INSTRUCTIONS TO FOLLOW:
Your answer should be each line of the entries that contains the word "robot", copied in full.

[Dataset excerpts]
++++++++
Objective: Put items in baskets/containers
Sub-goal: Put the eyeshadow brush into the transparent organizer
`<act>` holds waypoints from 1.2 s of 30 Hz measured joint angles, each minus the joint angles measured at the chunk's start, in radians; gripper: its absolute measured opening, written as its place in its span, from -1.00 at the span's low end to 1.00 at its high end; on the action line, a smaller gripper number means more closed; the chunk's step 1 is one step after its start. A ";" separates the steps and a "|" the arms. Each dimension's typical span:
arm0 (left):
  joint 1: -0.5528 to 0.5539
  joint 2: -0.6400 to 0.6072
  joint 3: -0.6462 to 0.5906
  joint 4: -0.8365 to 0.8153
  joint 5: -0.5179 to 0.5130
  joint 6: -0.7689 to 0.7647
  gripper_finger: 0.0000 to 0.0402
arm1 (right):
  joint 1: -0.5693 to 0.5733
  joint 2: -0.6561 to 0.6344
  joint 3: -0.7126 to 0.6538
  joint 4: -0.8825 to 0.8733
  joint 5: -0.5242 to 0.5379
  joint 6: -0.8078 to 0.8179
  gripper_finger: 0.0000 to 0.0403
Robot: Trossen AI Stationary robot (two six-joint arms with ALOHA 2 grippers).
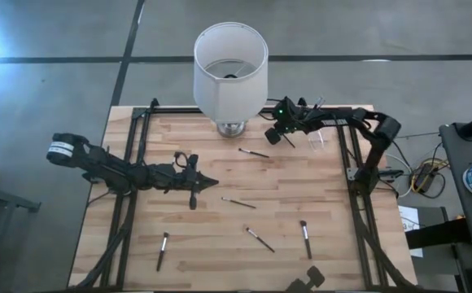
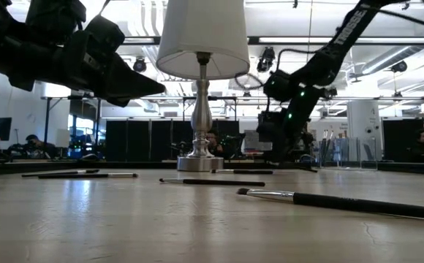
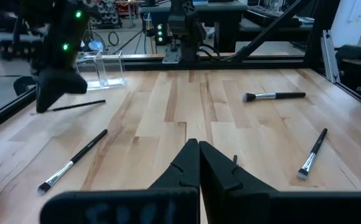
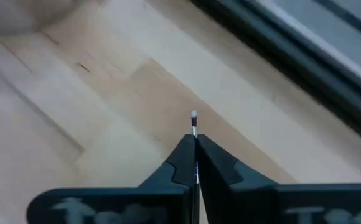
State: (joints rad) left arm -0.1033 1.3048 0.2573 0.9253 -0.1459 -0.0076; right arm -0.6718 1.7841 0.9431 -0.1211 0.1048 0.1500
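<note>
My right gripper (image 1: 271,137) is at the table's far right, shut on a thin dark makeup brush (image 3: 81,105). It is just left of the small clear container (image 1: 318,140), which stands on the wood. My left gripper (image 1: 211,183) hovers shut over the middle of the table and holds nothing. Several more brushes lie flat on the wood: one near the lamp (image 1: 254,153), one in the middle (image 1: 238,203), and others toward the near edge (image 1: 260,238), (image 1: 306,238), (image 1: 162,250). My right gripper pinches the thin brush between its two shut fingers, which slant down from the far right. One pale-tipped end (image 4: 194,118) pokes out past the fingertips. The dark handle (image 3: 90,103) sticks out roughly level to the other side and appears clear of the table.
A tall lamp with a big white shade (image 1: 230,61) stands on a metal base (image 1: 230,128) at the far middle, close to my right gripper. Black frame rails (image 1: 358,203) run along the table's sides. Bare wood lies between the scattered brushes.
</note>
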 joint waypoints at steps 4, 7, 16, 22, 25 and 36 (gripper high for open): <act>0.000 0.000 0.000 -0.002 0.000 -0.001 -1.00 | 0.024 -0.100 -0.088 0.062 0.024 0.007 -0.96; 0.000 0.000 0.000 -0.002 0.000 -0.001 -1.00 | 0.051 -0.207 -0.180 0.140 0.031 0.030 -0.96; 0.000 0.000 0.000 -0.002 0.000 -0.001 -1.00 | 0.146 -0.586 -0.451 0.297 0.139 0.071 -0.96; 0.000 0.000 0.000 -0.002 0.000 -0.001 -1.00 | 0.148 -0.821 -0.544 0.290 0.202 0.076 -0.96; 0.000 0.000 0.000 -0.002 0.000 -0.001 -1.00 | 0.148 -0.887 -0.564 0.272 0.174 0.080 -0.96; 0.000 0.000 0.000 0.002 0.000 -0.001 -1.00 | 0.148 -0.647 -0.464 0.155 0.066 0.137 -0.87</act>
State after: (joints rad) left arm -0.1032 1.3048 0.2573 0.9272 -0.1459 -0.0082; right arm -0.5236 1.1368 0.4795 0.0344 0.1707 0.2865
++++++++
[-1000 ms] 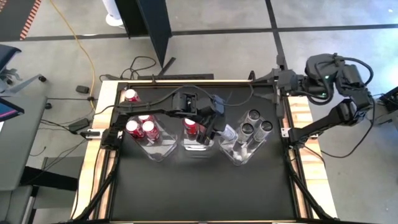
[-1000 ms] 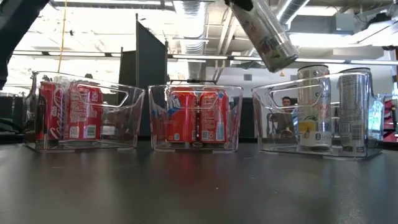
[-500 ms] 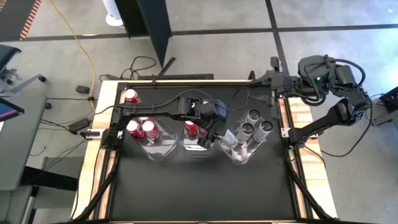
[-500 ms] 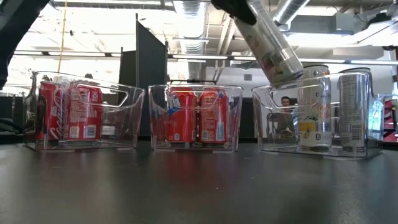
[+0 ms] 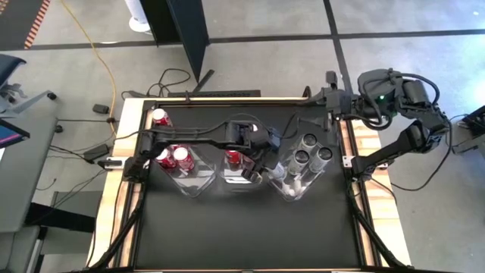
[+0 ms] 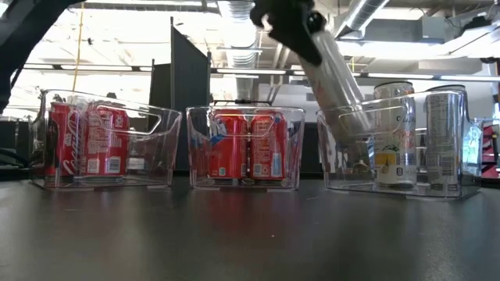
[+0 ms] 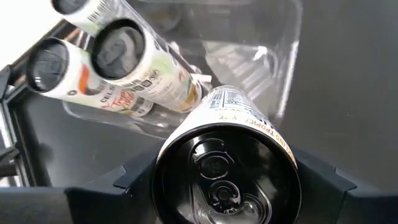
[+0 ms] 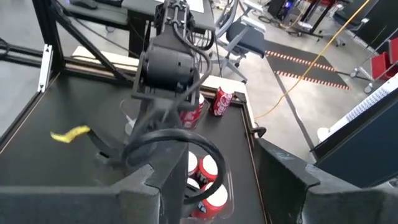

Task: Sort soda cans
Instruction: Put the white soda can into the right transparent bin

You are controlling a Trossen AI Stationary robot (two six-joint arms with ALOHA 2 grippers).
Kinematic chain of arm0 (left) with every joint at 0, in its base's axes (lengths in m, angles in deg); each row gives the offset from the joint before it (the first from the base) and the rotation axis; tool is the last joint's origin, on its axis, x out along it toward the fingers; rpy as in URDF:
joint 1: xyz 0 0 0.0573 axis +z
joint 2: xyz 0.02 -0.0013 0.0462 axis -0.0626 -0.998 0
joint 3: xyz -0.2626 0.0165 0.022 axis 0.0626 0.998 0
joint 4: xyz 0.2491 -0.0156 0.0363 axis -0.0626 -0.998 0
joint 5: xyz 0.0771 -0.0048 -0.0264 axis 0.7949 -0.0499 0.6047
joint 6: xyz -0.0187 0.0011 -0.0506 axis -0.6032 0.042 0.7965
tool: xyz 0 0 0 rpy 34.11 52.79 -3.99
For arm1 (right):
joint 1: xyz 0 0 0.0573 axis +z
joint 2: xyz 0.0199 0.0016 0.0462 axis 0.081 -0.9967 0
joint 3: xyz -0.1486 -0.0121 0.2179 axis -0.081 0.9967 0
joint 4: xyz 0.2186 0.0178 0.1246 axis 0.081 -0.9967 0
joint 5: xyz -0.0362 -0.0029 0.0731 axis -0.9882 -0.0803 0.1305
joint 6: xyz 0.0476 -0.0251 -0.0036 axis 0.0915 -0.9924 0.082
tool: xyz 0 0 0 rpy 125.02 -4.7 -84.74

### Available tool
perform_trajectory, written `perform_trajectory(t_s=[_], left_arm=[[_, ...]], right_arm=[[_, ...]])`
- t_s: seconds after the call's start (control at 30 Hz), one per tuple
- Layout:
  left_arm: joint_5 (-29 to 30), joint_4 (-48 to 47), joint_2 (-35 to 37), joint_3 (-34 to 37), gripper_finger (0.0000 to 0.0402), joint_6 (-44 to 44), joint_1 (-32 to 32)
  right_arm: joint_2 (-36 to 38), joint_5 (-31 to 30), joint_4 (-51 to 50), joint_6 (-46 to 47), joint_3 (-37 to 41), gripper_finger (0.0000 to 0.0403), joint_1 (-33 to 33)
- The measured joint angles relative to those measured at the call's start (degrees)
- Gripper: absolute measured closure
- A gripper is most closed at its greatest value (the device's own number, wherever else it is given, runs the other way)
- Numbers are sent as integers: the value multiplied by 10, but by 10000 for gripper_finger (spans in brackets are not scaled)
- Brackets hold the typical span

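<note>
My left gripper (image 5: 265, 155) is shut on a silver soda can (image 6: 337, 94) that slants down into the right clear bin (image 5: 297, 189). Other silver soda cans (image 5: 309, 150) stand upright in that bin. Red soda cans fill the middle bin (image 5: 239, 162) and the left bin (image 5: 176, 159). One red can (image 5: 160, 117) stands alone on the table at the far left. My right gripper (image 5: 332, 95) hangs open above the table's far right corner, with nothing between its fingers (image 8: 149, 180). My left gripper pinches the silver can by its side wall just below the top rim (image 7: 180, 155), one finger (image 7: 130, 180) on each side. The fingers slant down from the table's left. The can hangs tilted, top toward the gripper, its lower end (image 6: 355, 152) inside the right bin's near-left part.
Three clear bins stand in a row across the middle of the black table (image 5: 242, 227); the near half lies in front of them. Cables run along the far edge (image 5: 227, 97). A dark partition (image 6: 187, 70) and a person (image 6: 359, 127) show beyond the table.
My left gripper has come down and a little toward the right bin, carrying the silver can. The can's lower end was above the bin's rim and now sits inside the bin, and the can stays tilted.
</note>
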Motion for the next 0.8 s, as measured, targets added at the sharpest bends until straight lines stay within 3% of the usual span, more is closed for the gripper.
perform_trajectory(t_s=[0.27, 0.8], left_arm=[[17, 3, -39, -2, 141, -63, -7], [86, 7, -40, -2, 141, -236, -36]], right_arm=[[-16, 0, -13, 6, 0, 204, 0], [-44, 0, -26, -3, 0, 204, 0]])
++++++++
RESULT OF THIS EXERCISE:
Robot: Trossen AI Stationary robot (two six-joint arms with ALOHA 2 grippers).
You are controlling a Trossen AI Stationary robot (two six-joint arms with ALOHA 2 grippers).

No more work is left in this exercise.